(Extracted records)
----------
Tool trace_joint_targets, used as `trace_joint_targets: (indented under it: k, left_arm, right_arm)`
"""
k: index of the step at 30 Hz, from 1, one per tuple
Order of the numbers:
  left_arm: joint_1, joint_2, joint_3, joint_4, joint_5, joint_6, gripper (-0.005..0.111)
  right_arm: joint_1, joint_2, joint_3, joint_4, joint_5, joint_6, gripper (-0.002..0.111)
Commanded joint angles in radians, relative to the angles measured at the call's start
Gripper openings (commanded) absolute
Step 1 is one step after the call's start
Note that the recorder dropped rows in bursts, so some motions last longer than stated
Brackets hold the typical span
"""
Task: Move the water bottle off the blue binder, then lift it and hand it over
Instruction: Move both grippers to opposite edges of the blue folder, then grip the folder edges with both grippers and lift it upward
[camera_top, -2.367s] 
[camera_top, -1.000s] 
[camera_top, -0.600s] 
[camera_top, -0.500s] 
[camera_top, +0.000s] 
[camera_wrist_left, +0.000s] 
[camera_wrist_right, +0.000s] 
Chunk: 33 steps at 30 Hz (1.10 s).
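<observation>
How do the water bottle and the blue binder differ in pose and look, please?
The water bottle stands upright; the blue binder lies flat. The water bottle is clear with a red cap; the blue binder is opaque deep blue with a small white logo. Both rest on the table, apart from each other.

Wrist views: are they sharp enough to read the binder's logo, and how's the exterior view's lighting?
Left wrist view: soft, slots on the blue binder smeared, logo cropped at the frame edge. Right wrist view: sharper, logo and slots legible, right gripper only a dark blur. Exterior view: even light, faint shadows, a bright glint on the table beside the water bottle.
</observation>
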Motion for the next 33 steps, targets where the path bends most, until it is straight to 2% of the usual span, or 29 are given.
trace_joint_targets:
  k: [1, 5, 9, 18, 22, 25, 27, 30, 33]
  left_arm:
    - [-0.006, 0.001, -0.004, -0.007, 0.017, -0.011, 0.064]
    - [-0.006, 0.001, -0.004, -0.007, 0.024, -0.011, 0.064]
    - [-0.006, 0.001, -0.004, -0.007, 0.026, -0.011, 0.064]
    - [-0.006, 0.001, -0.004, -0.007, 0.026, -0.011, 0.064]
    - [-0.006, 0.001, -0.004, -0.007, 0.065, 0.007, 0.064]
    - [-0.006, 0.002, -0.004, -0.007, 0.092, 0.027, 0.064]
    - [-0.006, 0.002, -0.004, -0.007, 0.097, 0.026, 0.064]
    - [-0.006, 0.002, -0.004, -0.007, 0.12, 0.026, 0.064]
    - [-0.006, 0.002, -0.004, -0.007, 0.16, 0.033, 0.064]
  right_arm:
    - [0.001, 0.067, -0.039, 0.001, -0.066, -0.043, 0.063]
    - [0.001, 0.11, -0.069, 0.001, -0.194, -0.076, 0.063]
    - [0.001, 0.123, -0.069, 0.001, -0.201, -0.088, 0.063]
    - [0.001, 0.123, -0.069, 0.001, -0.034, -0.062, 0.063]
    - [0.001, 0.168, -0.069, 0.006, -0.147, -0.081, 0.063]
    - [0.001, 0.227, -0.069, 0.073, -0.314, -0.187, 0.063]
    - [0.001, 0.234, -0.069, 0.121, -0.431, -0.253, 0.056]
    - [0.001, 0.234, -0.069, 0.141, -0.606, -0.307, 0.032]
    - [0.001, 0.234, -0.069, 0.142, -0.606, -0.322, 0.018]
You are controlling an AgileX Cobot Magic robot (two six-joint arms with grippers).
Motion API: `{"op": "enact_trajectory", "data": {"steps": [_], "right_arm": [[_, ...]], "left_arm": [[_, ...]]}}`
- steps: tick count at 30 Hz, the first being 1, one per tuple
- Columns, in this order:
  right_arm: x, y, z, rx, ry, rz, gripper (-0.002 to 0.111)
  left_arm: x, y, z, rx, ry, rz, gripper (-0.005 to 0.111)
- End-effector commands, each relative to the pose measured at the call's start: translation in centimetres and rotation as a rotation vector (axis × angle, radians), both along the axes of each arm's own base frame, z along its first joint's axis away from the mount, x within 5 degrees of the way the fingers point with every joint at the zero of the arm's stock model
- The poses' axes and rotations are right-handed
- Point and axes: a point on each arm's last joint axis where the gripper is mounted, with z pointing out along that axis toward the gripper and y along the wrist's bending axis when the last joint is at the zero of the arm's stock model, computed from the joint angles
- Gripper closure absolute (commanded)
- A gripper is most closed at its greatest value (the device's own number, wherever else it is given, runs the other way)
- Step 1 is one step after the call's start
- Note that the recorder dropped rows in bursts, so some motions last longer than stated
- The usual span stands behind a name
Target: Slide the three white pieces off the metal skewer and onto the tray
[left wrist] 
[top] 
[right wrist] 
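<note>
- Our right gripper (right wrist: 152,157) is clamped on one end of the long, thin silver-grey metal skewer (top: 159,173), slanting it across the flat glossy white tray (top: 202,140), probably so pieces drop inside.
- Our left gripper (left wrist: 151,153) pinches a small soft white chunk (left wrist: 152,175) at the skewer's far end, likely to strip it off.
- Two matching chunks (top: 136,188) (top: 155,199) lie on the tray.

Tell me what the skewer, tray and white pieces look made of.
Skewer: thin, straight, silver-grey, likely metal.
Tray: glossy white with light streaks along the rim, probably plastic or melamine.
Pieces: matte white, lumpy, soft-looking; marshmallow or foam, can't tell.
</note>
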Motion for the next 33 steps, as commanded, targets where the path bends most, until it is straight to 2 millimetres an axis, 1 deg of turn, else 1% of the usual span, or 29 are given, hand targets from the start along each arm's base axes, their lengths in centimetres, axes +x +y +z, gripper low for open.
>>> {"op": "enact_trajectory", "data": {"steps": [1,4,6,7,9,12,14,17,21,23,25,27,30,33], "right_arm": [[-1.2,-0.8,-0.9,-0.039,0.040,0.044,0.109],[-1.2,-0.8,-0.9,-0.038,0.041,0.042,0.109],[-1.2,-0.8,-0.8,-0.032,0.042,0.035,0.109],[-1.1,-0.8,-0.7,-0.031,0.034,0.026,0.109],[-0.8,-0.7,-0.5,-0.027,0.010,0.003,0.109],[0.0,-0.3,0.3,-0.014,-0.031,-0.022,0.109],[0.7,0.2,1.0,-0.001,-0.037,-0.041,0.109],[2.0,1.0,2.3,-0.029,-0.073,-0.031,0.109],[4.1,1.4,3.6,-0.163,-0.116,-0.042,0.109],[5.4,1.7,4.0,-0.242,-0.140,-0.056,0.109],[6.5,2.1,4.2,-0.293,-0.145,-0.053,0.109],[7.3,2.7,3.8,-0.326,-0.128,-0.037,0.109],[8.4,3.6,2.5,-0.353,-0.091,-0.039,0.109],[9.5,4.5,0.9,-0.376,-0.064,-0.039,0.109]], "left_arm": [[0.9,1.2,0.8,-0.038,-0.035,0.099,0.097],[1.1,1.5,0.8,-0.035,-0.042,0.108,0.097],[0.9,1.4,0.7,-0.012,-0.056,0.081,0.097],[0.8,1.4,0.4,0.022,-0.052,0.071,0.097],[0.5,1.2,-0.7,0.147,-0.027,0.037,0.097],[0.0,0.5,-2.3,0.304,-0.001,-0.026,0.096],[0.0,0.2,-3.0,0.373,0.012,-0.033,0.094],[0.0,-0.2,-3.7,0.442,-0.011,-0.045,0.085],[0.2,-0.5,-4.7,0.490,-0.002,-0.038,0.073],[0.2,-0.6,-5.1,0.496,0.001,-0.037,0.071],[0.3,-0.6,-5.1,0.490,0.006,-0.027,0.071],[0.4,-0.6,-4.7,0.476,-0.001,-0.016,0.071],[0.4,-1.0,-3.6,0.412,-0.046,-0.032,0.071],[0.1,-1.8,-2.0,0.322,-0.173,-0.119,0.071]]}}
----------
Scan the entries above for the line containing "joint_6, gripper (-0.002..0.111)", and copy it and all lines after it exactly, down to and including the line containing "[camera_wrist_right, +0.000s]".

  right_arm: joint_1, joint_2, joint_3, joint_4, joint_5, joint_6, gripper (-0.002..0.111)
Commanded joint angles in radians, relative to the angles measured at the call's start
Gripper openings (commanded) absolute
Step 1 is one step after the call's start
Note that the recorder dropped rows in bursts, so some motions last longer than stated
Brackets hold the typical span
"""
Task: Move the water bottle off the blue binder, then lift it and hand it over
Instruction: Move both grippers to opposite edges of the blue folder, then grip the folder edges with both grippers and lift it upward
[camera_top, -2.367s] 
[camera_top, -1.000s] 
[camera_top, -0.600s] 
[camera_top, -0.500s] 
[camera_top, +0.000s] 
[camera_wrist_left, +0.000s] 
[camera_wrist_right, +0.000s] 

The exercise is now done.